Raporda ayrıca ABD Savunma Bakanlığı'nın 11 Ağustos tarihli 'Seyrüsefer Özgürlüğü' raporuna doğrudan yanıt niteliğinde eleştiriler yer aldı. Washington'ın raporunda Çin'in yabancı askeri gemilerin karasuları ve Güney Çin Denizi gibi bölgelerden geçişine dair izin taleplerini 'denizlerde aşırı egemenlik iddiaları' olarak nitelendirmesi Enstitü tarafından tartışmalı bulundu.
Tayvan ve Güney Çin Denizi bağlamı
Çin, egemenlik ihtilafı içinde olduğu Tayvan'ı topraklarının parçası olarak görüp Tayvan Boğazı'nı 'kara suları' kapsamında değerlendirdiği için bölgedeki yabancı seyrüsefer ve keşif faaliyetlerine karşı çıkıyor. Bu durum, ilgili ülkeler arasında gerilime neden oluyor.
Güney Çin Denizi'nde ise durum daha karmaşık; bölge kıyıdaşları arasında uzun süredir devam eden egemenlik ihtilafları bulunuyor. Raporda anıldığı üzere Çin, 1947'de yayımladığı harita ile bölgenin yaklaşık %80'i üzerinde egemenlik iddiasında bulundu. Bölgedeki zengin yer altı kaynakları nedeniyle Filipinler, Vietnam, Brunei ve Malezya gibi ülkeler de hak iddia ediyor.

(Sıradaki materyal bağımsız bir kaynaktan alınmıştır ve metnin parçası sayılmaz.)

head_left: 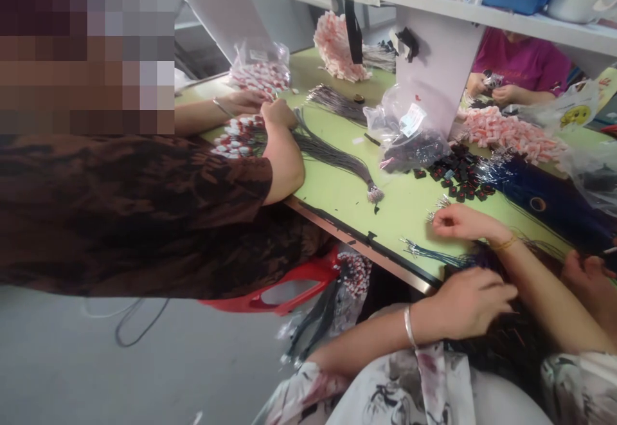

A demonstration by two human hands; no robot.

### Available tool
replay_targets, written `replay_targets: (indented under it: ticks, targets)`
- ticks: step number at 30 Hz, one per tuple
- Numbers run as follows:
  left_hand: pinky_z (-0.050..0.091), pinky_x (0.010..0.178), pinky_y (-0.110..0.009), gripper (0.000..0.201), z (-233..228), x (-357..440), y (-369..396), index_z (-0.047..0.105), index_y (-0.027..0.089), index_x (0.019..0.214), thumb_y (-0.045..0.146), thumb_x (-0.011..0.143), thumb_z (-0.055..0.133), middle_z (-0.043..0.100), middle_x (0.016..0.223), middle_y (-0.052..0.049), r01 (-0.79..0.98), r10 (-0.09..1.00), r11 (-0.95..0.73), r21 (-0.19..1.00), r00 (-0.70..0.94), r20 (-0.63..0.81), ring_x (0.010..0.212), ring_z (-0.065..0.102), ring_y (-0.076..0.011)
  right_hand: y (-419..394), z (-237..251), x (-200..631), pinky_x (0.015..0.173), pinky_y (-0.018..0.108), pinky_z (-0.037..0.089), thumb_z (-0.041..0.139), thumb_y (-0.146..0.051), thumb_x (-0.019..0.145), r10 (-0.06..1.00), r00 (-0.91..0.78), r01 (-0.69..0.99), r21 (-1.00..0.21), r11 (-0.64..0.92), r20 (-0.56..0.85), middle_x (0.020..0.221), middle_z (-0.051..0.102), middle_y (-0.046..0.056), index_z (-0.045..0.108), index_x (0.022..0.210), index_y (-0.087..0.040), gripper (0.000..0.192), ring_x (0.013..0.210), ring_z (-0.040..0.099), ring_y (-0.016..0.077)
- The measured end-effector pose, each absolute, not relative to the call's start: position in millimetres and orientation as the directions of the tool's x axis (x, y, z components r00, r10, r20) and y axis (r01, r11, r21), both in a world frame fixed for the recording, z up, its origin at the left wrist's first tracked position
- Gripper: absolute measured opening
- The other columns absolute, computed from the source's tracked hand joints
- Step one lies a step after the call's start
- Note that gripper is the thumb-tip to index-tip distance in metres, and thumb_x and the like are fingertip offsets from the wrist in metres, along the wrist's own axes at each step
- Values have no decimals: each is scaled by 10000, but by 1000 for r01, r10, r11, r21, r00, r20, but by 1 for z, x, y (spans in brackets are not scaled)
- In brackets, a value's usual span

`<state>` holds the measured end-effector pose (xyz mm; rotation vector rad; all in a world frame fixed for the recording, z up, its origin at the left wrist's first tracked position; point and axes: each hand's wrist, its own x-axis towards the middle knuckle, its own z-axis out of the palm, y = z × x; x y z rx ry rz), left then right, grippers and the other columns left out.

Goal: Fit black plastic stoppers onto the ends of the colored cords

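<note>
My right hand (457, 222), a gold bracelet on its wrist, rests on the green table (337, 187) and pinches thin wires (436, 206) with metal tips. My left hand (470, 303), with a silver bracelet on its wrist, is curled over a bundle of dark wires (506, 341) in my lap, just below the table's edge. More blue-black wire ends (429, 253) lie on the table between my two hands. Small black and red connectors (457, 177) are scattered just beyond my right hand.
A co-worker in a dark patterned top (144, 213) leans in from the left, hands on red-white connectors (238, 139) and a grey wire bundle (337, 158). Another person in magenta (523, 62) works at the back. Plastic bags (409, 135), pink parts (511, 132), a red basket (299, 283).
</note>
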<state>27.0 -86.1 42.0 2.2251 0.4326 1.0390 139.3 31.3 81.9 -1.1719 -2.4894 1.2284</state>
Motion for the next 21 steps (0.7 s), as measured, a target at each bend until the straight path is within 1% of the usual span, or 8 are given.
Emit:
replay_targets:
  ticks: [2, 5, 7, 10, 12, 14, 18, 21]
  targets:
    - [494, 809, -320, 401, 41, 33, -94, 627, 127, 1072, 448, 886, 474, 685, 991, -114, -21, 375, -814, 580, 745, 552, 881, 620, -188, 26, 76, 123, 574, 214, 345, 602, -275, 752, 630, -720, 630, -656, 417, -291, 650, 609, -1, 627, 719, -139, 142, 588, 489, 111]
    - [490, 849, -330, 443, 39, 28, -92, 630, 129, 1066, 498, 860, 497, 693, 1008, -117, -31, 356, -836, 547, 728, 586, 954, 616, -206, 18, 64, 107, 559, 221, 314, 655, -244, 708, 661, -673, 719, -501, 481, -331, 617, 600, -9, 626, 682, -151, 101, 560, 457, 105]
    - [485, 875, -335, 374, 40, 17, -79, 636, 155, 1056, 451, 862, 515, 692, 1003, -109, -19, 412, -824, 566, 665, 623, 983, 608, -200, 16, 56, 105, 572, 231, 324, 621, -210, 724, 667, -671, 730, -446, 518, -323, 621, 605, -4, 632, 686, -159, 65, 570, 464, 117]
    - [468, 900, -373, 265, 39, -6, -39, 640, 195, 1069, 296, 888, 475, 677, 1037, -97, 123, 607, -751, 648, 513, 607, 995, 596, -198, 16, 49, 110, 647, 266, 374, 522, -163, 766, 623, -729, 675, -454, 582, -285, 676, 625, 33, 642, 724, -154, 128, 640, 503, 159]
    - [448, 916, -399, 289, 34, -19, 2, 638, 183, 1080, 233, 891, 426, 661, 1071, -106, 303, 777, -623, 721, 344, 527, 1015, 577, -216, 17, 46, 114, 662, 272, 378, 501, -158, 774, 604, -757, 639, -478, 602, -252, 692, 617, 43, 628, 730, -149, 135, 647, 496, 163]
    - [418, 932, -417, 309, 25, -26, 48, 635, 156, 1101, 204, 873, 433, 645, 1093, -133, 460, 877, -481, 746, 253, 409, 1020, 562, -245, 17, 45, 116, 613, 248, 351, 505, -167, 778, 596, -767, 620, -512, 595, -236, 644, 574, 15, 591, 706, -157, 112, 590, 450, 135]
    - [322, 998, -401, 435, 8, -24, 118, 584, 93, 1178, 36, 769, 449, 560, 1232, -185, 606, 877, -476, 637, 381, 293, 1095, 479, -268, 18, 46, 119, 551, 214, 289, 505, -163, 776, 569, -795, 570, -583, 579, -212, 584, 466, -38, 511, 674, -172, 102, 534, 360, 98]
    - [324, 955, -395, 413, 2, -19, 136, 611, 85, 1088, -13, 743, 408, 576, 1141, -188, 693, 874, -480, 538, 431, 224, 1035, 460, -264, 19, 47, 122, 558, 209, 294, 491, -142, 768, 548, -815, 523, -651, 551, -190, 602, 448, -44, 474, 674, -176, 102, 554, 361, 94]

Enstitü raporu, Çin'in tartışmalı adalarda üslenme ve hem askeri hem sivil deniz unsurlarıyla varlık gösterme çabalarının bölgesel aktörler ve ABD tarafından eleştirildiğini hatırlattı. Ayrıca 2016'da Hollanda'nın Lahey kentindeki Daimi Tahkim Mahkemesi'nin Filipinler başvurusu üzerine verdiği kararın, Çin'in tek taraflı egemenlik taleplerinin yasal olmadığına hükmettiği bilgisi raporda yer aldı.
Sonuç değerlendirmesi
Rapor, ABD'nin kullandığı 'seyrüsefer serbestisi' kavramının ulusal çıkarlar ve jeopolitik stratejilere hizmet ettiğini; bu nedenle bölgesel barış, istikrar ve uluslararası deniz düzeni açısından risk oluşturduğunu vurguluyor. Enstitü, uluslararası hukuk yorumunun taraflara göre farklılaştırılmasının gerilimi artırdığı ve çözümü zorlaştırdığı görüşünü dile getiriyor.
Not: Metinde yer alan özel isimler, tarihler ve veriler, raporun içerdiği biçimiyle korunmuştur.